* [WHAT YOU SHOULD DO]
Repeat the entries without change, omitting the pictures.

* [INFORMATION SHOWN]
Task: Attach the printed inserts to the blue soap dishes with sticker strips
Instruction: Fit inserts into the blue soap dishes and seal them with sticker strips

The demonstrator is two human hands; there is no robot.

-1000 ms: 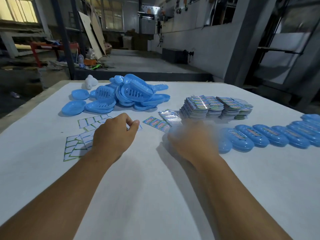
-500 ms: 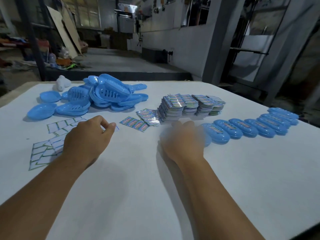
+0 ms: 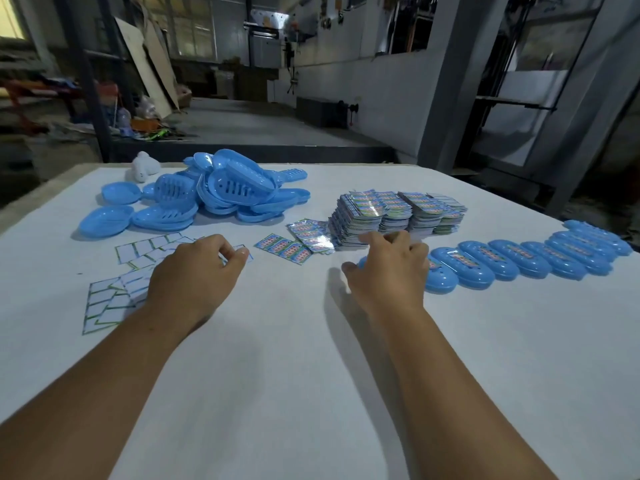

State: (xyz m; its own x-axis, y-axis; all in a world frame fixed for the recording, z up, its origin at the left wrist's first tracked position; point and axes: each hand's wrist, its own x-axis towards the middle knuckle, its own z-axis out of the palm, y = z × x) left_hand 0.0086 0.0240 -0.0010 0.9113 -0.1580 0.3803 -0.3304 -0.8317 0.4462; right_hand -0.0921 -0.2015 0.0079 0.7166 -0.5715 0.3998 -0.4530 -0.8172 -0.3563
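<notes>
Nearest to me, both bare forearms reach out over the white table [image 3: 277,393]. My left hand [image 3: 194,271] lies knuckles up on the sticker sheets [image 3: 114,299], its fingers curled with thumb and forefinger closed at the edge of a sheet; whether they really pinch it I cannot tell. I count about three overlapping sheets of white rectangular stickers with green borders, though the hand hides part of them.

My right hand [image 3: 388,271] is spread, fingers loosely bent, resting over the nearest blue soap dish [image 3: 440,278] at the left end of a row. Its fingertips reach to the foot of the insert stacks, and I cannot tell whether it holds the dish or just touches it. The row of finished dishes [image 3: 540,256] runs off to the right, each overlapping the next, each with a printed insert on top; I count roughly eight, the far ones too crowded to separate.

Between the hands, slightly farther, lie loose printed inserts [image 3: 298,242], about three fanned pieces. Just behind them stand the insert stacks [image 3: 398,211], four leaning piles side by side.

Farther left is the heap of unassembled soap dish halves [image 3: 214,195], well over ten, some slotted. Beside it at the table's far edge sits one small white object [image 3: 142,168] I cannot identify.
</notes>
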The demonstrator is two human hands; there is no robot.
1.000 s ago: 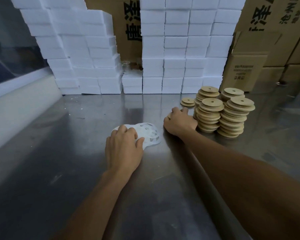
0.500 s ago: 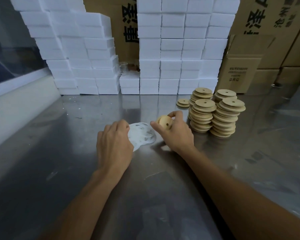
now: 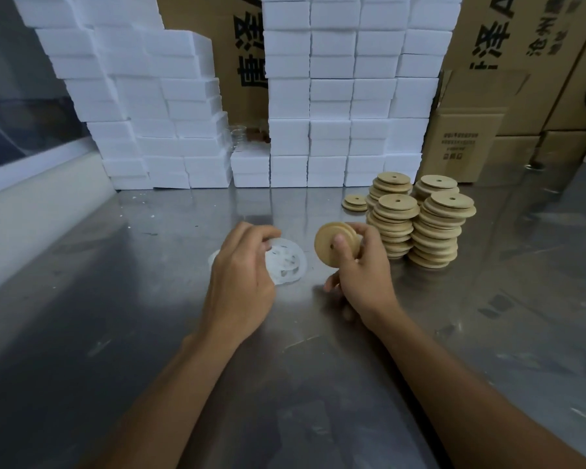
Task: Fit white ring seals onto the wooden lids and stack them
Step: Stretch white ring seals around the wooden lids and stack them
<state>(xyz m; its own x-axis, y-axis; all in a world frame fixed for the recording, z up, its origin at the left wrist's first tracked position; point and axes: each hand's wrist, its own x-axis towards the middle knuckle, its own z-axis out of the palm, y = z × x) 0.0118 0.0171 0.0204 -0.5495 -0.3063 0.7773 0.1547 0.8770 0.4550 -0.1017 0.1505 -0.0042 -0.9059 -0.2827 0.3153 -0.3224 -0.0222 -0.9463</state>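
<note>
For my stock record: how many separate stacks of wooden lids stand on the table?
5: two tall front stacks and, two behind them and, partly hidden, and one very low stack at their left.

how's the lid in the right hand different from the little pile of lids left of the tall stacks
The held lid is tilted on edge, gripped by the right hand above the table; the small pile lies flat on the steel table. The held lid is single; the pile shows a few lids stacked. The held one looks larger, being nearer the camera. Both are round, tan wood with a centre hole.
</note>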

* [RESPONSE BOX]
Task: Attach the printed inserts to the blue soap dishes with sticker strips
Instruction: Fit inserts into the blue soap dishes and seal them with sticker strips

The demonstrator is two human hands; there is no robot.

-1000 ms: 
-500 ms: 
+0 ms: 

State: (xyz m; its own x-axis, y-axis; all in a world frame fixed for the recording, z up, its origin at the left wrist's first tracked position; point and axes: each hand's wrist, its own x-axis towards the middle knuckle, its own z-axis out of the palm, y = z × x) left_hand 0.0086 0.0240 -0.0010 0.9113 -0.1580 0.3803 -0.3304 -0.8317 0.4462; right_hand -0.0921 -0.2015 0.0079 0.7166 -0.5715 0.3998 -0.4530 -0.8172 -0.3563
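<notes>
Nearest to me, both bare forearms reach out over the white table [image 3: 277,393]. My left hand [image 3: 194,271] lies knuckles up on the sticker sheets [image 3: 114,299], its fingers curled with thumb and forefinger closed at the edge of a sheet; whether they really pinch it I cannot tell. I count about three overlapping sheets of white rectangular stickers with green borders, though the hand hides part of them.

My right hand [image 3: 388,271] is spread, fingers loosely bent, resting over the nearest blue soap dish [image 3: 440,278] at the left end of a row. Its fingertips reach to the foot of the insert stacks, and I cannot tell whether it holds the dish or just touches it. The row of finished dishes [image 3: 540,256] runs off to the right, each overlapping the next, each with a printed insert on top; I count roughly eight, the far ones too crowded to separate.

Between the hands, slightly farther, lie loose printed inserts [image 3: 298,242], about three fanned pieces. Just behind them stand the insert stacks [image 3: 398,211], four leaning piles side by side.

Farther left is the heap of unassembled soap dish halves [image 3: 214,195], well over ten, some slotted. Beside it at the table's far edge sits one small white object [image 3: 142,168] I cannot identify.
</notes>
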The demonstrator is two human hands; there is no robot.
1.000 s ago: 
0.500 s ago: 
now: 
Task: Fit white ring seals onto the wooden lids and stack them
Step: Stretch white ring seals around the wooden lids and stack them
<state>(xyz m; its own x-axis, y-axis; all in a world frame fixed for the recording, z up, its origin at the left wrist's first tracked position; point and axes: each hand's wrist, its own x-axis towards the middle knuckle, its own z-axis out of the palm, y = z × x) 0.0118 0.0171 0.0204 -0.5495 -0.3063 0.7773 0.1547 0.8770 0.4550 -0.1017 0.1505 -0.0042 -0.9059 -0.2827 0.3153 -0.3224 -0.0222 -0.9463</state>
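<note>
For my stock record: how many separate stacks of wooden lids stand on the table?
5: two tall front stacks and, two behind them and, partly hidden, and one very low stack at their left.

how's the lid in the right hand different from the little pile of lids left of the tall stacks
The held lid is tilted on edge, gripped by the right hand above the table; the small pile lies flat on the steel table. The held lid is single; the pile shows a few lids stacked. The held one looks larger, being nearer the camera. Both are round, tan wood with a centre hole.
</note>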

This answer is complete.